[Exercise aim] What lines of the listing below contain the word "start"? Copy each of them out.

- - -

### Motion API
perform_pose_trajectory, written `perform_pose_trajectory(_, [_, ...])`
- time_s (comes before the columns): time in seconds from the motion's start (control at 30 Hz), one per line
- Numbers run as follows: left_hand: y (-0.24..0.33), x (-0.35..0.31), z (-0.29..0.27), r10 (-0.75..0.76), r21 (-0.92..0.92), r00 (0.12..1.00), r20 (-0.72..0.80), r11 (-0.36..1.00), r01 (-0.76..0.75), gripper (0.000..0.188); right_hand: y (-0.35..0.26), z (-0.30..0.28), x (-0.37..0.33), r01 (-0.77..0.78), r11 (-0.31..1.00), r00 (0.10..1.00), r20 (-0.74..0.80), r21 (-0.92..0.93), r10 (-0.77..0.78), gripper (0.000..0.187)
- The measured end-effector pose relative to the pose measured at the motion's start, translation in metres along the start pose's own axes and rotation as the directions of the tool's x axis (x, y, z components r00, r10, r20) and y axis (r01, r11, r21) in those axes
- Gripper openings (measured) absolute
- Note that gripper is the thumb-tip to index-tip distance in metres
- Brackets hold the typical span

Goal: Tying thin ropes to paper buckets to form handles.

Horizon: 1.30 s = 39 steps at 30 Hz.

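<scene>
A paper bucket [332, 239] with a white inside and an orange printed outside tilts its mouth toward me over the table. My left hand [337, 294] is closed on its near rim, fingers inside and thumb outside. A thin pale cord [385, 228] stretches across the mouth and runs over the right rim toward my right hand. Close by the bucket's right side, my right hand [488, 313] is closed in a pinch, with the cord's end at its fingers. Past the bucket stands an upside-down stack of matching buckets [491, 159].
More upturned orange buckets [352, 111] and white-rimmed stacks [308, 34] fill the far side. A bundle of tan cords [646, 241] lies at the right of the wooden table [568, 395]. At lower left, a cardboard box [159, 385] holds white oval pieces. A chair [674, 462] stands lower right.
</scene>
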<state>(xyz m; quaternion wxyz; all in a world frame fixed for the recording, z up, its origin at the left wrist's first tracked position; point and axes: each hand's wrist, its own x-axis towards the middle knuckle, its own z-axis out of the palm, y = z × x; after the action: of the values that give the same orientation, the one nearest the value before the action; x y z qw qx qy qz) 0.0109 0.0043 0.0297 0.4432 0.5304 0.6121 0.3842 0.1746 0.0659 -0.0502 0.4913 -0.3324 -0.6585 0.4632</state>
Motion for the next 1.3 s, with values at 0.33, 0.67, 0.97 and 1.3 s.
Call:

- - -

[Output below]
- time_s (comes before the columns): time in seconds from the motion's start (control at 30 Hz), one per line
- The measured end-effector pose relative to the pose measured at the motion's start, translation in metres along the start pose's own axes and rotation as the directions of the tool's x axis (x, y, z components r00, r10, r20) and y axis (r01, r11, r21) in those axes

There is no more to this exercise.